Может быть, это был какой-то метод воспитания и им пользовались все учителя? В первые же дни учитель сказал мне:

– Слушай, Милко, твой отец дал мне право приучить тебя к порядку. Может быть, ты думаешь, что я буду делать тебе поблажки? Сильно ошибаешься. Мы ведь не в игрушки играем.

Может быть, учитель Мимидичков был раздосадован главным образом разбитыми окнами, сыростью, выщербленным полом, ободранными стенами и только вымещал все это на нас?

Он выполнил свою угрозу, и скоро мне стало ясно, что я очень слабый ученик и, если так будет продолжаться дальше, я останусь на второй год. Мой отец меня разбаловал, но теперь этому пришел конец. Кто опаздывает каждый день, на каждый урок? Милко Богданов. Чья тетрадка самая грязная? Его же. Кто не решил задачи? Все он же. Так продолжаться не может. Мы ведь не в игрушки играем!

Не у меня одного были такие недостатки, но он выставлял именно меня как пример всего самого плохого. Я считал, что он мелочен и придирчив. И вообще ни один из нас не отвечал его требованиям. Он запугивал нас угрозой исключения. Если при моем отце мы свободно могли спрашивать, жаловаться и даже возражать, теперь от нас требовалось только одно: молчать и слушать. И так как ребята постепенно разбалтывались еще в первых трех отделениях и в четвертое, надо полагать, переходили совсем распущенными, учитель Мимидичков решил быть строгим и неумолимым.

– Четвертое отделение – разве это шутка? – повторял он, расхаживая между партами и подбоченясь. – Некоторые из вас пойдут учиться дальше. Что же там будут делать с такими, как вы? Спросят, кто их учил?

Мы не смели шевельнуться. Учитель не шутил. Он решил сделать из нас людей, открыть нам глаза. Однако больше всего он прибегал к грубой силе. Кроме испытания крепости своего ремня на наших ладонях, он драл за уши и давал пощечины. Упорных ставил на колени возле дверей или просто выгонял из класса.

– За что государство платит мне деньги? – кричал он. – За то, чтоб я в игрушки с вами играл? Нет, голубчики, мне платят за то, чтобы я начинял ваши головы. Те самые головы, которые совсем не варят.

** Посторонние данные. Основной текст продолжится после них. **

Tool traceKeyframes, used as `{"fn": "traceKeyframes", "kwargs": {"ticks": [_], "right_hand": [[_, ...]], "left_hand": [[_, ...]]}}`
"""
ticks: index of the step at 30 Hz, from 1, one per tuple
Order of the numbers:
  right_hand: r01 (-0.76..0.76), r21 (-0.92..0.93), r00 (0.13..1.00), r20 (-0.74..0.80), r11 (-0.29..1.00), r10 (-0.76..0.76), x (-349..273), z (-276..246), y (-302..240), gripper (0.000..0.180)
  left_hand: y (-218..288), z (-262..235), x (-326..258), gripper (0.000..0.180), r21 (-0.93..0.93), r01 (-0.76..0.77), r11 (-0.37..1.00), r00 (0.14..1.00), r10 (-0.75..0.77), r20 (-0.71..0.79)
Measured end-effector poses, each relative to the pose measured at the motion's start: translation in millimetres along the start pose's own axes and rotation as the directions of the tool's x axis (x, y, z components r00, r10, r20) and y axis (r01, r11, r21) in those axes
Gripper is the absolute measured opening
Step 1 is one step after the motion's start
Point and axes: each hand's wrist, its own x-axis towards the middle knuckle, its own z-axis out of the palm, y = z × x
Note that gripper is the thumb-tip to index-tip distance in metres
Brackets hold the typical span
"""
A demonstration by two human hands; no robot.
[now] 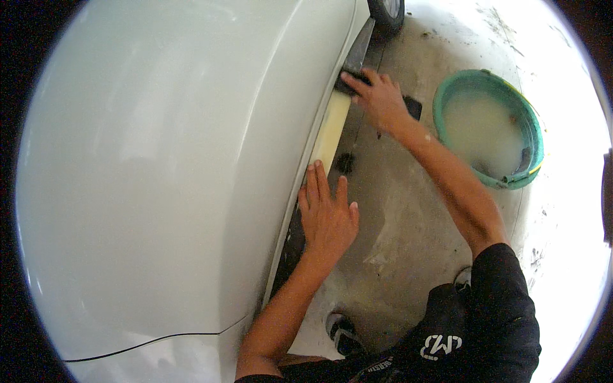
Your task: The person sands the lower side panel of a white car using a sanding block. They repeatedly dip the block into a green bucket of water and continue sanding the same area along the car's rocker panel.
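Observation:
A pale silver-white car body (159, 159) fills the left side, and a cream-yellow patch (331, 131) runs along its lower edge. My left hand (327, 220) lies on that edge, fingers stretched out and apart, the fingertips at the near end of the patch. It holds nothing. Further along, my right hand (382, 102) grips a black pad (353, 82) and presses it against the car's edge at the far end of the patch. The pad's underside is hidden.
A green tub (539, 150) of cloudy water stands on the stained concrete floor (408, 230) to the right. A black flat object (413, 107) lies beyond my right wrist. A car wheel (388, 16) shows at the top. My shoes (345, 333) are at the bottom.

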Motion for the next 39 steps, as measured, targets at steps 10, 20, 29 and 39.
{"fn": "traceKeyframes", "kwargs": {"ticks": [10, 20, 29, 39], "right_hand": [[0.128, 0.037, 0.983, -0.14, 0.991, -0.122, -12.4, 11.8, 0.3, 0.056], [0.031, 0.114, 0.997, -0.069, 0.993, -0.023, -21.1, 3.1, -17.9, 0.055], [0.044, 0.11, 0.992, -0.122, 0.993, -0.031, -5.1, -0.5, -5.6, 0.057], [-0.01, 0.063, 0.992, -0.122, 0.998, 0.017, -2.8, 0.3, 3.6, 0.056]], "left_hand": [[2.6, 3.8, 0.6, 0.052, 0.032, 0.018, 0.999, 1.0, -0.019, 0.012], [0.9, 2.3, -2.9, 0.051, 0.004, -0.02, 1.0, 1.0, 0.02, -0.024], [0.5, 2.9, -0.8, 0.05, 0.011, -0.043, 0.999, 0.997, 0.043, -0.068], [4.0, 1.0, -3.9, 0.051, -0.015, -0.036, 0.999, 0.999, 0.036, -0.011]]}}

Его назидания и монологи занимали почти половину урока, и только после них он начинал спрашивать и объяснять.

Эта слабость учителя не осталась нами не замеченной и, пользуясь ей, мы стали задавать ему вопросы о нашем поведении. Что хорошо, а что плохо? Вот, например, Черныш ворует и ругается.

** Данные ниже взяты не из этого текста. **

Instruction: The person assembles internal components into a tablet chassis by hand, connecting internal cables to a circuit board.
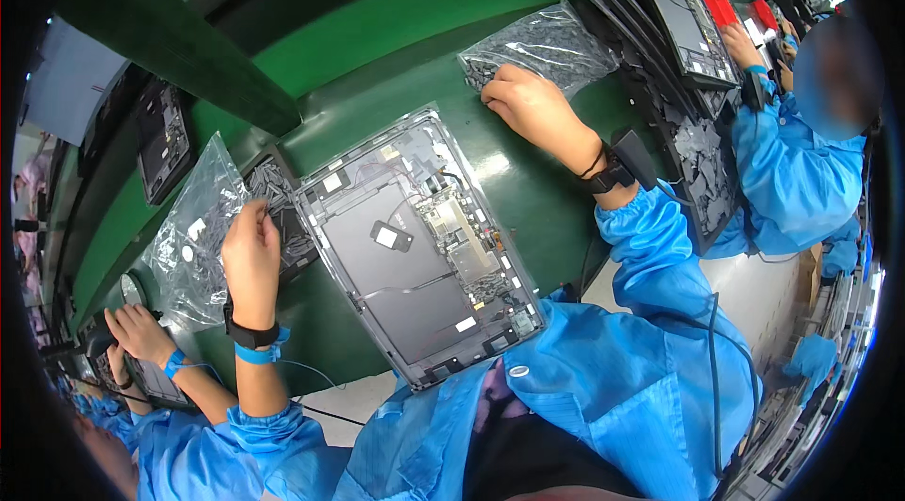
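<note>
In front of me an opened tablet-like device point(377, 265) lies tilted on the green bench, its circuit board, cables and grey inner shell exposed. A small black piece with a white label point(391, 236) sits on the shell. My left hand point(252, 261) is left of the device, over a black tray point(304, 262) of small dark grey parts. Its fingers are pinched together; anything between them is hidden. Beyond the device, my right hand point(539, 114) is at the near end of a clear plastic bag point(542, 49) of small grey pieces. Those fingers are curled closed, their contents hidden.
Another clear bag point(193, 251) of parts lies left of the tray. Stacked device housings point(674, 11) and a tray of grey scraps point(702, 171) stand at right. A green post point(179, 39) rises at back left. Co-workers sit on both sides, one co-worker's hand point(141, 333) at lower left.
</note>
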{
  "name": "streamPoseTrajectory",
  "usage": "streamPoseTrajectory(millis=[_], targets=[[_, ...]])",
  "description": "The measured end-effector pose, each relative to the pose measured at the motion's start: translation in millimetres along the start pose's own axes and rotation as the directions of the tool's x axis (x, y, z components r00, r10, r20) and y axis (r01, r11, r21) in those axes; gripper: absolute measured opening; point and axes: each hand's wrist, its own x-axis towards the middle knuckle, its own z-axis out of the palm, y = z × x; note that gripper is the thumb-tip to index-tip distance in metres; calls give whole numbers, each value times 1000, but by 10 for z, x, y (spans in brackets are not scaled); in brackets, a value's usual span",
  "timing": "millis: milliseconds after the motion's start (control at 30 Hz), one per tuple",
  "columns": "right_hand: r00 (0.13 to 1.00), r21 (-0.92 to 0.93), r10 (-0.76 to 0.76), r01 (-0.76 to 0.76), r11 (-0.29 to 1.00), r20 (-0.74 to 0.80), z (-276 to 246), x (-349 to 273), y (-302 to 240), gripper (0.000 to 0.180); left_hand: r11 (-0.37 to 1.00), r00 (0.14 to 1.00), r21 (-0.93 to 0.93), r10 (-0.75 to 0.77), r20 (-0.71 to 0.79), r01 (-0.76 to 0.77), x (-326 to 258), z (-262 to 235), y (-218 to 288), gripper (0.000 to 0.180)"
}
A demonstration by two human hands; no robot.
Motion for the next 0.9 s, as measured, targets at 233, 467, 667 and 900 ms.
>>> streamPoseTrajectory(millis=[233, 467, 667, 900], targets=[[999, -19, -3, 3, 1000, -36, 10, -32, 46, 6, 962, 998, -265, -61, 11, 62, 229, -253, 364, 15], [994, 92, 4, 6, 996, -112, -13, 41, -114, 8, 805, 859, -424, 500, 107, -416, 629, -190, 1192, 13], [946, 831, 324, -181, 527, 1, -242, 35, -441, 19, 820, 793, -393, 539, 283, -416, 991, 114, 1291, 20], [923, 904, 239, -356, 237, 301, -311, 113, -486, 16, 805, 754, -442, 559, 345, -395, 1075, 200, 1274, 21]])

– А! – широко раскрывал он глаза. – Да разве это можно? Воровство куда приводит? В тюрьму! А от воровства до убийства всего только один шаг! Это ты такой негодяй?

Черныш подымался с парты, опустив голову и мрачно глядя вниз. Учитель его не бил, может быть, брезгуя его видом.

– Ты зачем сюда ходишь, Карадимов? Зачем тратишь время? Тебе надо стадо пасти. Не учишься, ничем не интересуешься. Настоящий теленок! У тебя есть отец, мать?

– Отец у него есть, – ответил кто-то сзади.

– Не тебя спрашиваю, – рассердился учитель, потом обратился к Чернышу: – Смотри на меня!

Черныш медленно поднял голову и посмотрел на него испуганным взглядом.

– Ну? Разве я такой страшный? Мать у тебя есть?

Черныш ответил уже смелее:

– Нет.

– Умерла?

– Не-е, – медленно ответил Черныш, как будто из него вытягивали слова щипцами. – Сбежала. Живет с другим.

– Ага, – как будто сообразил учитель. – А отец твой что делает?

– Пьянствует, – сообщил все тот же голос из задних рядов.

На этот раз учитель не рассердился. Черныш молчал.

– Это правда?

Черныш мрачно ответил:

– Правда.

– Пьянствует! – покачал головой учитель. – Остерегайтесь этого, ребята! Худшей беды нет! Пьяный человек это продранный мешок, как говорит пословица: в нем деньги не держатся, все пропивает!

И тут началась длинная лекция о вреде пьянства со многими примерами и наблюдениями из жизни.

Он понимал, что время идет, но ему трудно было побороть в себе привычку проповедовать. Потом он наскоро объяснял нам новый материал, и урок кончался.

В субботу отец приходил домой, и тогда у нас в семье наступал праздник.

В награду за то, что я хорошо учился – отец уже был осведомлен учителем Мимидичковым, – он доставал новую книжку «Друга детей» или «Звездочки» и торжественно протягивал мне. Видимо, он забыл, какие книги я уже читал, и удивлялся, что я не радуюсь этим детским книжонкам.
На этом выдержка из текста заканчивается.